= REQUIRED ACTION =
Exactly the lines from the start of the data below through the line containing "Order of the" must be returned, and no others.

= DATA PROVIDED =
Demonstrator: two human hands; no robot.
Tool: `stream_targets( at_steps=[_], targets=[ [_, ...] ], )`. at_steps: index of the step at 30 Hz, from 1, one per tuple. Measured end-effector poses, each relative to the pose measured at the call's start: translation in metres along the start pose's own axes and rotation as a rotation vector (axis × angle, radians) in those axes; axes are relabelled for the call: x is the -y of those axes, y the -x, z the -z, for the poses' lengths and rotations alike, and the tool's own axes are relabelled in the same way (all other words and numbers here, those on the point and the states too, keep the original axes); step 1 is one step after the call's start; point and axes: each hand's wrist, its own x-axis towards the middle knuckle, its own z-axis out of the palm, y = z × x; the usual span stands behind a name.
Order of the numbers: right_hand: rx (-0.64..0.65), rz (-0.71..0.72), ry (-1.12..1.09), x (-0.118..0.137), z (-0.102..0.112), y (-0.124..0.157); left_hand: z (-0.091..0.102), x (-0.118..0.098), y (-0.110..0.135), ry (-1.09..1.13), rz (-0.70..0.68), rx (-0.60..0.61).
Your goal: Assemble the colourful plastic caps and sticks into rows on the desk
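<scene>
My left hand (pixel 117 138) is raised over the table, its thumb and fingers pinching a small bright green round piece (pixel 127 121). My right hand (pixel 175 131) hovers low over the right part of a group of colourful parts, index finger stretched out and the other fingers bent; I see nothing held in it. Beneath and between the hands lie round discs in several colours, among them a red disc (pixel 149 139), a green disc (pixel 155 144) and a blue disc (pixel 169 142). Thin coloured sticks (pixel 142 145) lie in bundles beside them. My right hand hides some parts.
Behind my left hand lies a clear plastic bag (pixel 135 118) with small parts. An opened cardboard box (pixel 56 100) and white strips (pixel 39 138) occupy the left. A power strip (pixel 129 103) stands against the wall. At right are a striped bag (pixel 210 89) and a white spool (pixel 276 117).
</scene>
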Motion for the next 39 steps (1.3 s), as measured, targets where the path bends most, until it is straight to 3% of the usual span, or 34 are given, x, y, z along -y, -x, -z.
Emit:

= ANSWER BOX =
Demonstrator: two human hands; no robot.
Tool: `stream_targets( at_steps=[_], targets=[ [_, ...] ], )`. at_steps: index of the step at 30 Hz, from 1, one per tuple. Measured end-effector poses, each relative to the pose measured at the call's start: translation in metres along the start pose's own axes and rotation as a rotation vector (axis × angle, radians) in those axes; axes are relabelled for the call: x is the -y of those axes, y the -x, z the -z, for the poses' lengths and rotations alike, and the tool's own axes are relabelled in the same way (all other words and numbers here, those on the point and the states too, keep the original axes); step 1 is one step after the call's start; point and axes: each hand's wrist, its own x-axis towards the middle knuckle, its own z-axis out of the palm, y = z × x; the usual span stands behind a name.
Order of the numbers: right_hand: rx (-0.64..0.65), rz (-0.71..0.72), ry (-1.12..1.09), x (-0.118..0.137), z (-0.102..0.112), y (-0.124..0.157); left_hand: z (-0.091..0.102), x (-0.118..0.098), y (-0.110..0.135), ry (-1.09..1.13), rz (-0.70..0.68), rx (-0.60..0.61).

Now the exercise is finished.